1979, the year I started my M.A. studies, was a time of great excitement and great anxiety in many Canadian departments of English language and literature, with new questions being asked about why and how we might undertake literary studies. My thesis, which focused on the figure of fortune in Renaissance and Jacobean drama, involved me in traditional research and scholarship. It was in my after-hours reading as a new mother that the new questions about the relations between power and value, aesthetics and ideology, reading practices and making meaning became most interesting and most urgent for me. Only a few texts for young people fell into the category of “good literature,” as I had learned to define it. The failure of my education to that point to help me to account for the texts I was reading and watching prompted me to re-think the ways in which texts might be described, interpreted, and evaluated.When I returned to begin my doctoral work, it was to study children's literature.

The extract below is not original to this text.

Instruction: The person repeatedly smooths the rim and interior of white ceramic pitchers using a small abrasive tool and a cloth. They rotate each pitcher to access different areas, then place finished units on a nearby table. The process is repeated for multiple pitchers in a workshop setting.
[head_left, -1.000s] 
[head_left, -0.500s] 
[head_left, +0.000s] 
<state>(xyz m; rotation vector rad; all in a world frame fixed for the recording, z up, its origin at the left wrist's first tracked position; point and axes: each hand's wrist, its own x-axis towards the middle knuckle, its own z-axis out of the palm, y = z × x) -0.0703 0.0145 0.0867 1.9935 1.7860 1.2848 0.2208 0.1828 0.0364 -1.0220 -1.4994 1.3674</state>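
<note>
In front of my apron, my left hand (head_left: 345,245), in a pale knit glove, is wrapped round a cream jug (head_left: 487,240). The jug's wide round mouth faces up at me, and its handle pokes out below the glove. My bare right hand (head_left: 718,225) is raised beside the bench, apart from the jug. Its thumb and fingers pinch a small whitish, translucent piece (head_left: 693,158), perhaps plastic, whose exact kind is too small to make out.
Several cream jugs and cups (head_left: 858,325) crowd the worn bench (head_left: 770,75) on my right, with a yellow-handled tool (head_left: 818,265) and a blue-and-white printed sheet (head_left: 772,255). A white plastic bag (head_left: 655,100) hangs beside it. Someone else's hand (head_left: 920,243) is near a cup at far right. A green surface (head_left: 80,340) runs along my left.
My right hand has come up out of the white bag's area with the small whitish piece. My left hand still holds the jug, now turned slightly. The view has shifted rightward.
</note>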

Texts for young people reveal and produce the terms of societal consensus, and solicit the agreement of readers with these terms: these seem to me the typical functions of these texts in the cultural system. Studying texts designed for young readers, then, allows me to focus on the dominant modes of seeing and shaping the world in a culture. But these texts also show the pressures on cultural agreements and the shifts in societal consensus, so that changes to the form over time can be read for articulations of residual and emergent structures of feeling. In the face of globalization -- which we are repeatedly told is the inescapable condition under which we now live -- mapping the pressures, the shifts, and the continuities in societal consensus revealed and produced in texts for young people seems to me an important scholarly project.

As this description suggests, my interests in the texts and cultures of young people move between the historical and the contemporary, the international and the local.